Rufrano noted that institutions are not picking up assets in the most-struggling European economies, such as Greece, Italy and Ireland. Instead, they are looking to buy leased-up, Class A properties in the bigger, more traditionally sound cities.
That goes for those looking to invest directly in properties, too, he said. A recent snapshot on Cushman’s blog showed that the “winning” investment cities in Europe were London, Paris, Stockholm, Berlin and Hamburg.
This summer, Tishman Speyer bought the Sanctuary Buildings office in London for 175 million pounds, or $268 million, from Irish property company Vico Capital. The building is occupied until 2017, according to various media reports.

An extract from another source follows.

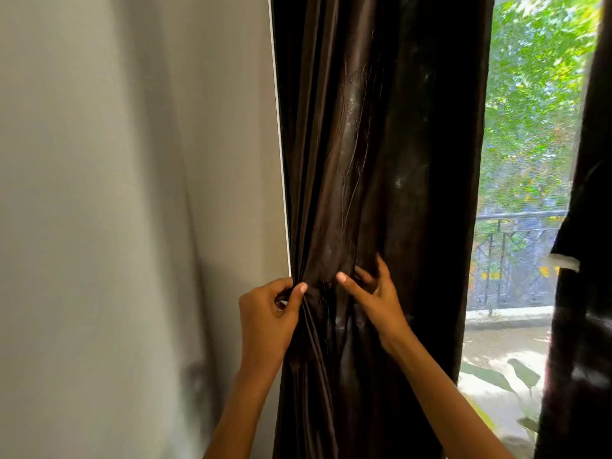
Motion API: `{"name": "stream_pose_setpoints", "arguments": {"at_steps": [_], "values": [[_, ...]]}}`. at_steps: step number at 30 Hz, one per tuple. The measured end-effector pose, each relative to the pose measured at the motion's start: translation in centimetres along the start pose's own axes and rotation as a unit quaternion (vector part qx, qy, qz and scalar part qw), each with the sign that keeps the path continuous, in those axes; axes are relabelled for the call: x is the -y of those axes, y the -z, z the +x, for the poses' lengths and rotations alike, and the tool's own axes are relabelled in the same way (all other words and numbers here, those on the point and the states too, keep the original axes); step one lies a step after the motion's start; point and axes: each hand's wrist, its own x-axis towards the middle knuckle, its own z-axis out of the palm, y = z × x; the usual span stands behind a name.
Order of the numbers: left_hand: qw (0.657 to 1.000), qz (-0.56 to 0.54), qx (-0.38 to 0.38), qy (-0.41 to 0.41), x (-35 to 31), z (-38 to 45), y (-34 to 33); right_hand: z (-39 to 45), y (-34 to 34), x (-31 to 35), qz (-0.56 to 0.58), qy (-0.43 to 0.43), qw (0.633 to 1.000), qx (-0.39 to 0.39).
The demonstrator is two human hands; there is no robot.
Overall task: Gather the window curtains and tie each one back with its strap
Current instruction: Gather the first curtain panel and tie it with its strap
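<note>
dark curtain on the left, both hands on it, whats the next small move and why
Probably draw the right hand leftward, sweeping the loose folds toward the left hand. The left hand already pinches the dark curtain at its wall-side edge, while the right hand's spread fingers only rest on the fabric farther in, so the bundle isn't tight yet. No strap is visible around it.

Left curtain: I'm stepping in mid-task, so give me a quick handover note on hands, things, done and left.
Left hand: pinches the left curtain's edge beside the wall.
Right hand: fingers spread, pressing into the folds.
Done: left curtain bunched at hand height; the window shows beside it.
Left: no strap visible round it, so tie it. The right curtain hangs at the frame edge; whether it is tied cannot be told.
</note>
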Motion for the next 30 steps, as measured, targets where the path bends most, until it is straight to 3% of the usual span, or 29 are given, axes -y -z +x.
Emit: {"name": "stream_pose_setpoints", "arguments": {"at_steps": [2, 4, 6, 8, 10, 18, 24, 25, 28, 30], "values": [[1.000, 0.003, -0.012, -0.007, -0.1, -0.1, 0.1, -0.4, -0.4, -0.3, 0.016, 0.049, 0.999, -0.015], [1.000, 0.009, -0.027, -0.014, -0.2, -0.2, 0.0, -1.6, -0.7, -1.0, -0.056, 0.145, 0.983, -0.094], [0.999, 0.016, -0.034, -0.019, -0.3, -0.4, -0.2, -3.0, -1.1, -2.1, -0.162, 0.244, 0.943, -0.158], [0.999, 0.016, -0.031, -0.026, -0.4, -0.6, -0.5, -4.0, -1.7, -3.0, -0.265, 0.319, 0.894, -0.169], [0.999, 0.004, -0.023, -0.031, -0.7, -0.9, -0.7, -4.6, -2.2, -3.4, -0.310, 0.346, 0.877, -0.127], [0.997, -0.058, 0.031, -0.031, -1.0, -1.3, -0.7, -5.1, -2.3, -2.2, -0.357, 0.262, 0.895, 0.059], [1.000, -0.021, 0.013, 0.001, -0.7, -0.5, -0.9, -5.1, -1.9, -2.6, -0.312, 0.247, 0.911, 0.114], [1.000, -0.010, 0.003, 0.003, -0.5, -0.4, -1.0, -5.0, -1.7, -2.5, -0.299, 0.248, 0.916, 0.095], [1.000, 0.009, -0.012, 0.004, -0.2, -0.4, -1.2, -3.5, -0.9, -2.2, -0.298, 0.232, 0.921, -0.094], [1.000, 0.008, -0.008, 0.006, -0.1, -0.5, -1.3, -2.2, -0.3, -1.6, -0.264, 0.160, 0.942, -0.131]]}}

The cities attracting investment are in countries expected to have better economic growth in the coming years, which makes for less risky bets, Rufrano said.
One exception is the September purchase by investment management firm W.P. Carey and Company — which has offices in Midtown — to buy a fund that owns 20 stores in Italy leased to retailer Metro Italy for 300 million euros, or $400 million. It marked the firm’s first foray into the country’s real estate market. But Metro Italy’s parent company, Metro AG — the world’s fourth largest retailer — also guaranteed the store’s obligations under the leases, thus reducing some of the risk associated with the stores’ location.
The euro threat
“Of course, the other variable is currency,” Rufrano said. “It’s my sense there is concern on the part of U.S. institutions because there’s little clarity on what’s going on over there.”
As the dollar grows stronger against the euro, it makes prices in Europe cheaper for New York-based investors who are looking for a foreign deal.
But many local building owners in Europe aren’t ready to take their losses, said Jahn Brodwin, a senior managing director at FTI Consulting, so not much is up for sale.
“They bought properties when the euro was strong, so they would take a loss on real estate valuation and on the currency exchange,” he said. “They have no equity in many properties to pay off their loan.”
Additionally, while no one is ready to bet that the euro’s existence is in danger, there are outlying worries that some countries, such as Greece, may drop the currency. That could spell disaster for real estate bought and leased up in euros in those countries.